SPEC CPU 2026 Performance
For our initial look at SPEC CPU 2026 performance, we did a quick sweep of systems that we had still on Ubuntu 24.04-based OSes, that were available immediately, and that were similar-ish. We knew that the initial passes would take days to run, and only had a few days until today’s embargo lift. We have included the following machines based on a “walking around and seeing what is available for the project” methodology:
- Dell Pro Max 16 Plus – Intel Core 9 Ultra 285HX (Lion Cove + Skymont)
- GMKtec EVO-X2 – AMD Ryzen AI Max+ 395 (Zen 5)
- NVIDIA DGX Spark – NVIDIA GB10 (Cortex-X925 + Cortex-A725)
All three systems include 128GB of RAM, ensuring they have enough memory to run the benchmark suite and putting them on roughly equal footing in terms of memory capacity. The Dell Pro Max 16 Plus has Qualcomm’s AI accelerators onboard (review coming), so actually, these might be a useful comparison set on the AI side.
In terms of performance, we have attempted to select a system as similar as possible, but at the end of the day, the Dell is a laptop system, whereas the other two systems are small form factor desktops. So this should not be taken as an entirely apples-to-apples (or Apple-to-apples) comparison. Still, it gives us a look at roughly similar x86 systems, as well as a rather high-performance Arm system.
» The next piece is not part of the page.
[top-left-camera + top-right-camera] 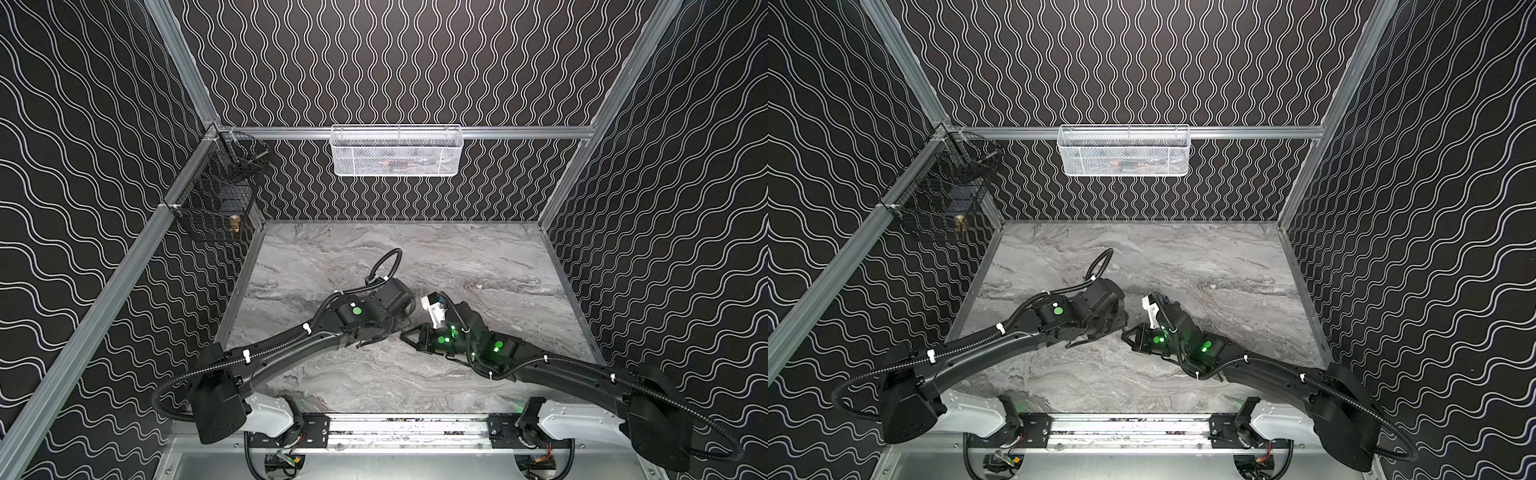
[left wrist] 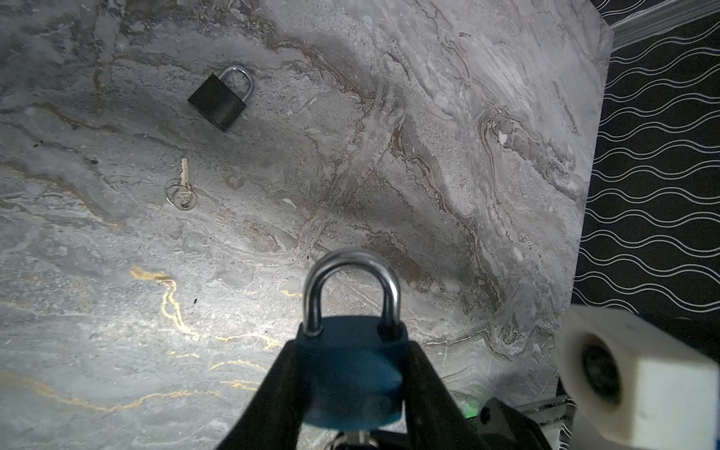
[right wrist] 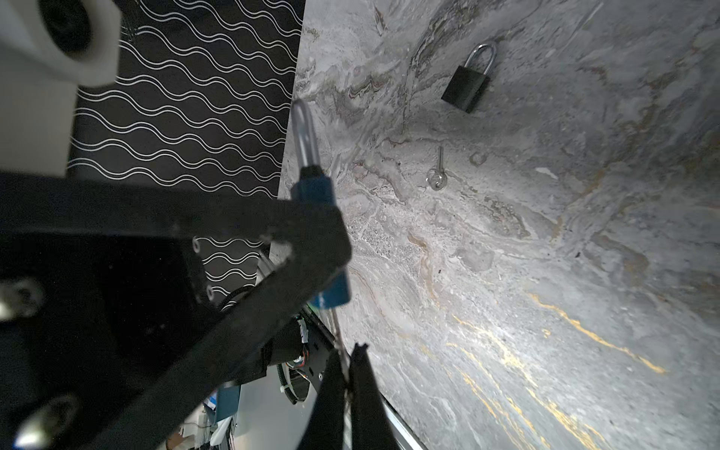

Importantly, here, we also wanted to test on the P and E cores of the architectures. We had an AmpereOne 192-core system running, but because we were actually running a 2×2 test matrix of LLVM20 and LLVM2022 compiling and running CPU2017 and CPU2026. Starting that test matrix only late last week, it was not completed in time for the embargo lift today.
Please note that these are unofficial scores, and per the SPEC run rules, should be considered estimates only. All of this testing was conducted under Ubuntu 24.04, using the most recent stable build of the LLVM compiler, 20.1.8. We are testing the base performance rates, not the peak rates. We will leave the LLVM22 data for another day.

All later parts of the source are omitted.